Task statement: Once the data has been read, print it back in full, exactly.

*** Dataset section Section Begins ***

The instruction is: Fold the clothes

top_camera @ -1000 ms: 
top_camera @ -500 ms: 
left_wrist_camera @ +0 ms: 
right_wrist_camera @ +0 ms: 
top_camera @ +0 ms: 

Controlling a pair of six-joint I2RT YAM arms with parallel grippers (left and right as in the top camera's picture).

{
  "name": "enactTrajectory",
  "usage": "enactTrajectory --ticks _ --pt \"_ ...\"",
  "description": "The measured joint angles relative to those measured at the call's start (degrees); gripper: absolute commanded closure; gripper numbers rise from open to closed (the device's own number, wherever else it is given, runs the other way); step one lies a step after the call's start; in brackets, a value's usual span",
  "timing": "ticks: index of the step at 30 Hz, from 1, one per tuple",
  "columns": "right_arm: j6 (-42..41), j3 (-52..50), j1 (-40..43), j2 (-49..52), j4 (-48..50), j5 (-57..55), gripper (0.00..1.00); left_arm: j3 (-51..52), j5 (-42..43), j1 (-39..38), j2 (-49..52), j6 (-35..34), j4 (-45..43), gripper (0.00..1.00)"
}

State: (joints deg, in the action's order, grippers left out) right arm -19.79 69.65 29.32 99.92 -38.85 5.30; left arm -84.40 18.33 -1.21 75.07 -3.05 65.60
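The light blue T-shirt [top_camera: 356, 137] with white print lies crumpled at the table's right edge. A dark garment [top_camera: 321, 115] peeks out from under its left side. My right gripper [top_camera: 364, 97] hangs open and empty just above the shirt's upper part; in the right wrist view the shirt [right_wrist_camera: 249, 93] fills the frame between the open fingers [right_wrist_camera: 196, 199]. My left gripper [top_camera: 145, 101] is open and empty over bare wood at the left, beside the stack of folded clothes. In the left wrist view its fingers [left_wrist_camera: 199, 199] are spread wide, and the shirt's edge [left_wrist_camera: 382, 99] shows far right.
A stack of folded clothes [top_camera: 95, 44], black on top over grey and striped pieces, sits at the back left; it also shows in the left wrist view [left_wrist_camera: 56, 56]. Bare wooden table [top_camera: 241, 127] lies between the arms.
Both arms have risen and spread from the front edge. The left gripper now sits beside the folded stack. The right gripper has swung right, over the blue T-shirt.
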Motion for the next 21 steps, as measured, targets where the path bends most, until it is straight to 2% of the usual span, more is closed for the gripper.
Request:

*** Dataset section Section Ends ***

Result of the task:
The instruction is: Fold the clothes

top_camera @ -1000 ms: 
top_camera @ -500 ms: 
left_wrist_camera @ +0 ms: 
right_wrist_camera @ +0 ms: 
top_camera @ +0 ms: 

Controlling a pair of six-joint I2RT YAM arms with parallel grippers (left and right as in the top camera's picture).

{
  "name": "enactTrajectory",
  "usage": "enactTrajectory --ticks _ --pt \"_ ...\"",
  "description": "The measured joint angles relative to those measured at the call's start (degrees); gripper: absolute commanded closure; gripper numbers rise from open to closed (the device's own number, wherever else it is given, runs the other way); step one lies a step after the call's start; in brackets, a value's usual span",
  "timing": "ticks: index of the step at 30 Hz, from 1, one per tuple",
  "columns": "right_arm: j6 (-42..41), j3 (-52..50), j1 (-40..43), j2 (-49..52), j4 (-48..50), j5 (-57..55), gripper (0.00..1.00); left_arm: j3 (-51..52), j5 (-42..43), j1 (-39..38), j2 (-49..52), j6 (-35..34), j4 (-45..43), gripper (0.00..1.00)"
}

State: (joints deg, in the action's order, grippers left out) right arm -19.79 69.65 29.32 99.92 -38.85 5.30; left arm -84.40 18.33 -1.21 75.07 -3.05 65.60
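The light blue T-shirt [top_camera: 356, 137] with white print lies crumpled at the table's right edge. A dark garment [top_camera: 321, 115] peeks out from under its left side. My right gripper [top_camera: 364, 97] hangs open and empty just above the shirt's upper part; in the right wrist view the shirt [right_wrist_camera: 249, 93] fills the frame between the open fingers [right_wrist_camera: 196, 199]. My left gripper [top_camera: 145, 101] is open and empty over bare wood at the left, beside the stack of folded clothes. In the left wrist view its fingers [left_wrist_camera: 199, 199] are spread wide, and the shirt's edge [left_wrist_camera: 382, 99] shows far right.
A stack of folded clothes [top_camera: 95, 44], black on top over grey and striped pieces, sits at the back left; it also shows in the left wrist view [left_wrist_camera: 56, 56]. Bare wooden table [top_camera: 241, 127] lies between the arms.
Both arms have risen and spread from the front edge. The left gripper now sits beside the folded stack. The right gripper has swung right, over the blue T-shirt.
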Motion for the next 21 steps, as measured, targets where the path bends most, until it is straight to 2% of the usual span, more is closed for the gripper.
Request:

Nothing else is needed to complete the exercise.